1960‘lardaki Milliyetçi Şiir üzerine birkaç ders ayırıyorum ve sınıfta bu örnekleri çeviriyoruz. Bunu ilk yapışımda öncelikle biraz ürktüğümü itiraf etmeliyim ama sonuçta iyi gittiğini ve çok işe yaradığını gözlemledim. Bu şiirlerde kendi toplumlarına ilişkin suçlamalar var ama bunları okurken öfkelenmiyorlar çünkü kendilerinde olan benzer örnekleri filan anımsıyorlar. Tabii ben bunu yaparken öncesinde milliyetçilik ve onun söylemi üzerine de bir çerçeve çiziyorum ve metinlere duygusal değil ama akademik bir yaklaşım gerçekleştiriyoruz… Tabii ki duygusal bağlantı kurmak da kaçınılmaz.
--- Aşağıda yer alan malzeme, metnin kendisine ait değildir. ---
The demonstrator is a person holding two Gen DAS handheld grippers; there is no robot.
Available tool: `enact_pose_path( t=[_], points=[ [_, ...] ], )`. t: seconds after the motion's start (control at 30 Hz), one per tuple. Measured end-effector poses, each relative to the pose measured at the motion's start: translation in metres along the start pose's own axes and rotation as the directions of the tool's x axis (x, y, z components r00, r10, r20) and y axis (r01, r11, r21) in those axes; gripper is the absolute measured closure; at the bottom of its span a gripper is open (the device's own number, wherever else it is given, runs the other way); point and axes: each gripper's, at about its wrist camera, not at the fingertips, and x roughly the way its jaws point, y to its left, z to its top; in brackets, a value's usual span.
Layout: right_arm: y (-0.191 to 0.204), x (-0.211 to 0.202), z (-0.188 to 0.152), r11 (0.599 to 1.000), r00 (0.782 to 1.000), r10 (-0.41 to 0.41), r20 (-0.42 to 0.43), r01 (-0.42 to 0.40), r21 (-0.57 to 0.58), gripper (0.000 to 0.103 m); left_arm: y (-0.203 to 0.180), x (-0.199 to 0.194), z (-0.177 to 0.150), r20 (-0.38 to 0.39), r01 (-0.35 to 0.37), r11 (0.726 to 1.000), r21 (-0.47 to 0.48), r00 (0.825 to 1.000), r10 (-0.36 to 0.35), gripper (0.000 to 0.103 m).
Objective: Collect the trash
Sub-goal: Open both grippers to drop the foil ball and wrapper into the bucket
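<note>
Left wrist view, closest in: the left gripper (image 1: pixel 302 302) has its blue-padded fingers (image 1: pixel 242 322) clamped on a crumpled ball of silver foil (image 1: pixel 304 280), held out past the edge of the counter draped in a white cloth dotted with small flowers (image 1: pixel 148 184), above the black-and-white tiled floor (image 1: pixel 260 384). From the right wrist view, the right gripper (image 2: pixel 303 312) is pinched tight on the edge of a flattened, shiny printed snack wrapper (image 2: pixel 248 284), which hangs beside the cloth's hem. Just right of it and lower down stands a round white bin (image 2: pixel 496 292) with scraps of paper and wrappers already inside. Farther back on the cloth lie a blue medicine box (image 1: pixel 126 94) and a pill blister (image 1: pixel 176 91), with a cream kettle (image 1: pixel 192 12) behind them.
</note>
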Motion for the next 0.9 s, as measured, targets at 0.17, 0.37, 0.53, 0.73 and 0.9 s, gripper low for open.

Özker Yaşın’ın Ayvasıl köyünde Kıbrıslıtürklerin katledilişini anlatan şiiri ilginç bir örnek. Şiirde anlatılan vahşet öğrencileri önce irkiltiyor. Sınıftan “Manamu re!” gibi bir ses çıkabiliyor. Tabii şiirin gerisinde “Gavurlar vahşi hayvan gibiydi/ Gözlerinde parıl parıl kin gibi bir dize de var. Bunu biraz ürkerek okuyorum. Sonra milliyetçi şiirde ötekilerle ilgili nitelemeler gibi bir yere geçiyoruz.

Bir sonraki derste ise 74 Kuşağı imgeleriyle milliyetçi şiirin imgelerini karşılaştırıyoruz.

Sonuçta şiir, şairini olduğu gibi toplumunu da çıplaklaştıran bir şey. Şairlerin dolaşıma verdikleri yeni imgeler ve sözcükler bazen paradigmayı şiddetle sarsabiliyor. Şiir bazen insanı afallatıyor ve düşüncede nitel bir sıçramaya neden olabiliyor. Çatışmanın ve bölünmenin ruhlarda yaptığı tahribatın şiirden daha etkili bir ilacı yok.